■ DESCRIPTION OF THE TASK:
In the records below, find each line with "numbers" and copy it.
BEGIN
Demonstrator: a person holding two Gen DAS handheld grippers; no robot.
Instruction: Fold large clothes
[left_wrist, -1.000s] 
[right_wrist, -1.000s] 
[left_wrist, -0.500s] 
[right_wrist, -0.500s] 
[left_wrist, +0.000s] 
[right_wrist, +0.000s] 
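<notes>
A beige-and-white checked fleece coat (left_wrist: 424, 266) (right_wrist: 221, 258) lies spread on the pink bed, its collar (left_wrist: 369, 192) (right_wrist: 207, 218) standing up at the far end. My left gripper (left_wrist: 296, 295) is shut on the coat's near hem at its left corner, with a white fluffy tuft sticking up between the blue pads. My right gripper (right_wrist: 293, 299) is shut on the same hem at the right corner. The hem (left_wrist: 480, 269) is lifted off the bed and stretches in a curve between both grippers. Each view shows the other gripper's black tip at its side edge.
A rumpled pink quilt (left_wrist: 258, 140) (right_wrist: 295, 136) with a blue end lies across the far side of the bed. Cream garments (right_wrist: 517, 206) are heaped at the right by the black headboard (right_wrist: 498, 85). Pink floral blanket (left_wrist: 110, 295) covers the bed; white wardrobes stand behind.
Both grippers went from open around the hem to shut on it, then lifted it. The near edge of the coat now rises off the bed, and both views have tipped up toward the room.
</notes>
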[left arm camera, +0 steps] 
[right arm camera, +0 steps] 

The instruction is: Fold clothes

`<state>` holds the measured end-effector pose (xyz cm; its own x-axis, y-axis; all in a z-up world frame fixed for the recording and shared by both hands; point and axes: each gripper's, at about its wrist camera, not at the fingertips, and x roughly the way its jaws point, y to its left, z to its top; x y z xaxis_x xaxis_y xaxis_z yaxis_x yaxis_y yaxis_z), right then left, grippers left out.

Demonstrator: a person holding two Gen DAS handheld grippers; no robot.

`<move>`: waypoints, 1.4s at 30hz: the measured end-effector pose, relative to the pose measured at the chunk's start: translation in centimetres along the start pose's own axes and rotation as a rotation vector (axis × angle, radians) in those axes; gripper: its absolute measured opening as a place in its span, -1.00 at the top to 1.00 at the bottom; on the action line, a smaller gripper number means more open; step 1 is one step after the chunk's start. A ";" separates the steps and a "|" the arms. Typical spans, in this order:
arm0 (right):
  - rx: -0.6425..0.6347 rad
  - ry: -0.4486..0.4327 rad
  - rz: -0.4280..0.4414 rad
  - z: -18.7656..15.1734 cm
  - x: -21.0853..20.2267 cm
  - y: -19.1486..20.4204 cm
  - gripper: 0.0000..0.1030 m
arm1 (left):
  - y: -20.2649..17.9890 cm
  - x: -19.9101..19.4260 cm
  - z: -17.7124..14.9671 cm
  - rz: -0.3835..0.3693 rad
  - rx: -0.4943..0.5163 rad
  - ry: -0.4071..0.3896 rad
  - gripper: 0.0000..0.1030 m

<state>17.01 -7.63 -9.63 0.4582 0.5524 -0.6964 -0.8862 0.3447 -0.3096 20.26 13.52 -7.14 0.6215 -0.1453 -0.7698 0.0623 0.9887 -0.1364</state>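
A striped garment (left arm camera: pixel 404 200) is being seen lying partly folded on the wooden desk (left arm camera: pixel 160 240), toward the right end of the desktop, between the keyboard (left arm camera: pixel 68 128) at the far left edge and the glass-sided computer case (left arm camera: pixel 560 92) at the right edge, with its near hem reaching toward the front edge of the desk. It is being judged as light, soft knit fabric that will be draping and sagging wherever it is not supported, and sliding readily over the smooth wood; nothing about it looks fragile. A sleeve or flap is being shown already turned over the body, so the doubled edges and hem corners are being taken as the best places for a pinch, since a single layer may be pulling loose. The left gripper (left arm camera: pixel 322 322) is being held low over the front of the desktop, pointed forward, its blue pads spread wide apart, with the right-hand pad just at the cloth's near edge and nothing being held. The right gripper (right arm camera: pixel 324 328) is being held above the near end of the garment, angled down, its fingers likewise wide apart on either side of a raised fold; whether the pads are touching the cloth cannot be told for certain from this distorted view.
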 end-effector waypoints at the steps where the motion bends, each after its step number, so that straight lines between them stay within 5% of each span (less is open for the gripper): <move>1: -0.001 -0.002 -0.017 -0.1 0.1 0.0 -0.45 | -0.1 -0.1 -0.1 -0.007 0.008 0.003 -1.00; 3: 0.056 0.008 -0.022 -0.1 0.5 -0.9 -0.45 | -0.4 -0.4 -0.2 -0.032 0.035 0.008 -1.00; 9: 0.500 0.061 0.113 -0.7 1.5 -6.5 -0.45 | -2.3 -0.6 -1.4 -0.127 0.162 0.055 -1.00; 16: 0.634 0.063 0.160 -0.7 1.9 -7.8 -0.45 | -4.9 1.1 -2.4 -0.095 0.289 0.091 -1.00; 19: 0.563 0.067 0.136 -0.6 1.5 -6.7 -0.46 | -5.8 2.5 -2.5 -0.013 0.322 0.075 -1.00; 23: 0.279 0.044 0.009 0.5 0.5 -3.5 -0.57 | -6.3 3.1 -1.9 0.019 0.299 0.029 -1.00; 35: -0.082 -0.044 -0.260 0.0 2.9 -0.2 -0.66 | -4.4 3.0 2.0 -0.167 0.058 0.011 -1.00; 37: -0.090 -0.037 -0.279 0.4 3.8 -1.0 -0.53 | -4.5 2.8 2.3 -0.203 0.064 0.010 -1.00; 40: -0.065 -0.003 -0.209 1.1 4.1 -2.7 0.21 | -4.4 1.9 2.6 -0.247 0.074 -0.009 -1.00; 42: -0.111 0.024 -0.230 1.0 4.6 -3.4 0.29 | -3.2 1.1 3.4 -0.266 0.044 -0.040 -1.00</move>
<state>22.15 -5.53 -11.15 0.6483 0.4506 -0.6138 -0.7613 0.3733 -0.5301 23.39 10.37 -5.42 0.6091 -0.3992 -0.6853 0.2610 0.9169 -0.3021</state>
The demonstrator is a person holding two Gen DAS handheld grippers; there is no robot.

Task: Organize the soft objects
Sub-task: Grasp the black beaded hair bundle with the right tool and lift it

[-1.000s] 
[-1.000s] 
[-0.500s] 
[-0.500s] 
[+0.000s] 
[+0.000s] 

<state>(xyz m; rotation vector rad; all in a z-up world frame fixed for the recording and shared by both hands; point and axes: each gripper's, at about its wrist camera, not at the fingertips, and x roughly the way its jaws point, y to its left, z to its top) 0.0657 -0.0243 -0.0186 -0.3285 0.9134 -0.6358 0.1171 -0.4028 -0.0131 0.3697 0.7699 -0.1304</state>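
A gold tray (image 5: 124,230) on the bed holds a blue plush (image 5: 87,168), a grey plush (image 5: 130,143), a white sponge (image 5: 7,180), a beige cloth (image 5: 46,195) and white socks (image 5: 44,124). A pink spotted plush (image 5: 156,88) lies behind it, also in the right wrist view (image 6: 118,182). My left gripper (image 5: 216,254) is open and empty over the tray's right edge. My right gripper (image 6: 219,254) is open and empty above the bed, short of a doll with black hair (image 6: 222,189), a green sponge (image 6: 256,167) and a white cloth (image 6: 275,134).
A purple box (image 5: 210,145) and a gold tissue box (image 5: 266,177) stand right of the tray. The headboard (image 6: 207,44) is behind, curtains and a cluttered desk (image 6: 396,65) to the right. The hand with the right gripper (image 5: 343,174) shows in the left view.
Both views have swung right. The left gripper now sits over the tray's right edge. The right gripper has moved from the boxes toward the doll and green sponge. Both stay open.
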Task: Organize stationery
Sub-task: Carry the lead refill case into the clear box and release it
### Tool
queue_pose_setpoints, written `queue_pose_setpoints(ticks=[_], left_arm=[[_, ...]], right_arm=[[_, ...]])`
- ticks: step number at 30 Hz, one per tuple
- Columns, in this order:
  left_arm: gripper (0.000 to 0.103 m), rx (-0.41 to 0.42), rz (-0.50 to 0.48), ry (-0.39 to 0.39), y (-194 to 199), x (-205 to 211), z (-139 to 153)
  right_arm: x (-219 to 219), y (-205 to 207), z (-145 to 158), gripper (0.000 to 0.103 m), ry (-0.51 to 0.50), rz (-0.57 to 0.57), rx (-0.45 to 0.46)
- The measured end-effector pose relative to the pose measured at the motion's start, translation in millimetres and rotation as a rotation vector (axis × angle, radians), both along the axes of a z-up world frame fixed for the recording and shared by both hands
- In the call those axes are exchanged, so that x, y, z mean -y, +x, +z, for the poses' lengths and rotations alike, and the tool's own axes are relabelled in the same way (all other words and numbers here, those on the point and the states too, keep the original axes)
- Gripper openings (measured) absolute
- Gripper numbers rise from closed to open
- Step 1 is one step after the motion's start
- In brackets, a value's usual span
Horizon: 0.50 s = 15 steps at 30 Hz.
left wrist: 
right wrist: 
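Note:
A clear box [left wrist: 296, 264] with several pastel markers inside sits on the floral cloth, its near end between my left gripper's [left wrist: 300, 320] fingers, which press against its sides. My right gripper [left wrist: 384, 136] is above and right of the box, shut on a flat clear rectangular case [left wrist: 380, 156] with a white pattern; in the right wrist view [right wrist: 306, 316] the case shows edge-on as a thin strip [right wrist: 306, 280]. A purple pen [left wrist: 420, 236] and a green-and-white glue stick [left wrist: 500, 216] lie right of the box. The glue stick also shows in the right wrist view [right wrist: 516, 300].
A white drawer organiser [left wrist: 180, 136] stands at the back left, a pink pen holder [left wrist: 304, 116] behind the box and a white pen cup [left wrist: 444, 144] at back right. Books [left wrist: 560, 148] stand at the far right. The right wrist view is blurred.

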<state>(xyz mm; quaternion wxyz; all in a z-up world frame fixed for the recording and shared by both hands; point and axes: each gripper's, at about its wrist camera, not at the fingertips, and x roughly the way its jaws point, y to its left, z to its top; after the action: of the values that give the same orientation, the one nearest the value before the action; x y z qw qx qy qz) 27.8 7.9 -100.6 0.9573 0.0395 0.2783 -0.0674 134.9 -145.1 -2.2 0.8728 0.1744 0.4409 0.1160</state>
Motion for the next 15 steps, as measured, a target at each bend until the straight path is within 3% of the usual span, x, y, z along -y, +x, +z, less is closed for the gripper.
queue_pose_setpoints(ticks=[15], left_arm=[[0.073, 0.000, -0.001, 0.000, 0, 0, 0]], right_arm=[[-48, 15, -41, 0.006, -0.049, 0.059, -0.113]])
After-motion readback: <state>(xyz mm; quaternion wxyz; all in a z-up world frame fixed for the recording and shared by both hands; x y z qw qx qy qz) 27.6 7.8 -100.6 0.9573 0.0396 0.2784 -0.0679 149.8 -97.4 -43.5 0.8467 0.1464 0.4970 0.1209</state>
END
■ EXERCISE RESPONSE:
- In the call those axes are exchanged, so that x, y, z mean -y, +x, +z, for the poses' lengths and rotations alike, and the tool's own axes are relabelled in the same way (all other words and numbers here, those on the point and the states too, keep the original axes)
- Gripper numbers rise from closed to open

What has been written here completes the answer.